Pour ce qui est du vin, un nouveau régime d’autorisation de plantations viticoles sera appliqué à partir de 2016, et ce, jusqu’en 2030, avec une limite de plantation fixée à 1% du vignoble par année.

  • Gestion des crises

En cas de crise agricole, la Commission européenne pourra également autoriser temporairement les producteurs à gérer les volumes mis sur le marché.

Par ailleurs, la Commission sera autorisée à prendre des mesures d’urgence pour répondre aux perturbations du marché agricole (exemple des mesures prises lors de la crise e-coli en 2011).

  • Autres régimes de soutien

Enfin, les programmes de Fruits à l’école et de Distribution de lait dans les écoles seront reconduits. Leur budget connaîtra une hausse puisqu’il passera de 90 à 150 millions d’euros par an.

  1. Pour le règlement horizontal

  • Contrôles

Le règlement horizontal prévoit que les conditions de contrôle soient moins strictes et leur nombre moins important dans les régions dans lesquelles des vérifications précédentes ont montré de très bons résultats. A l’inverse, celles qui ont montré des failles seront davantage observées et contrôlées.

  • Conseil aux agriculteurs

La liste des sujets pouvant faire l’objet d’un conseil pour les agriculteurs a été élargie et couvrira désormais les paiements directs verts ; les conditions pour maintenir des terres éligibles aux paiements directs, la Directive Eau, la Directive sur l’utilisation durable des pesticides…, et ce, afin d’informer les exploitants sur les exigences à remplir.

  • Réserve de crise

Une réserve de crise, assortie d’une clause d’urgence généralisée, sera mise en place pour financer les mesures d’urgence prises par la Commission européenne en cas de crise.
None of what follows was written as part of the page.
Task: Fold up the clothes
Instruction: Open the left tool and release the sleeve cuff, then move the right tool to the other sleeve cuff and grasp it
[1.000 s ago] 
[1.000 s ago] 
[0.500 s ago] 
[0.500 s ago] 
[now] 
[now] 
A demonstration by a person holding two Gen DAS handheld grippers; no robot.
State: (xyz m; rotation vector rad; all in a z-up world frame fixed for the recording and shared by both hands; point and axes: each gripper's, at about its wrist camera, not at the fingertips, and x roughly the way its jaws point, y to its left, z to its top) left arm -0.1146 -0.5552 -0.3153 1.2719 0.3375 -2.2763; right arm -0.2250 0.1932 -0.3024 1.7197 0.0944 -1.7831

Elle sera dotée chaque année de 400 millions d’euros.

  • Transparence

L’accord sur la PAC prévoit que toutes les aides soient rendues publiques, à l’exception des montants très faibles attribués aux petits exploitants.

  • Agences de paiement

Le texte de compromis stipule que le nombre d’agences de paiement dans chaque Etat membre peut être maintenu à son niveau actuel mais prévient que ce nombre ne doit pas augmenter.

Budget

Le budget pour l'agriculture et le développement rural sur la période 2014 – 2020 est de 362,8 milliards d'euros (278 milliards pour les aides directes, environ 85 milliards pour le développement rural).

La France est dotée d’une enveloppe de 63 milliards d’euros pour la période 2014-2020. De ce montant, environ 7,4 milliards seront consacrés chaque année au 1er pilier (aides directes) et environ 11,4 milliards le seront au 2nd pilier (développement rural).

Sur les 7,4 milliards d’euros alloués au 1er pilier, 30% seront consacrés au verdissement et 70% au paiement de base.

Sur les 11,4 milliards alloués au développement rural, 1 307,3 millions sont destinés à la Région Midi-Pyrénées.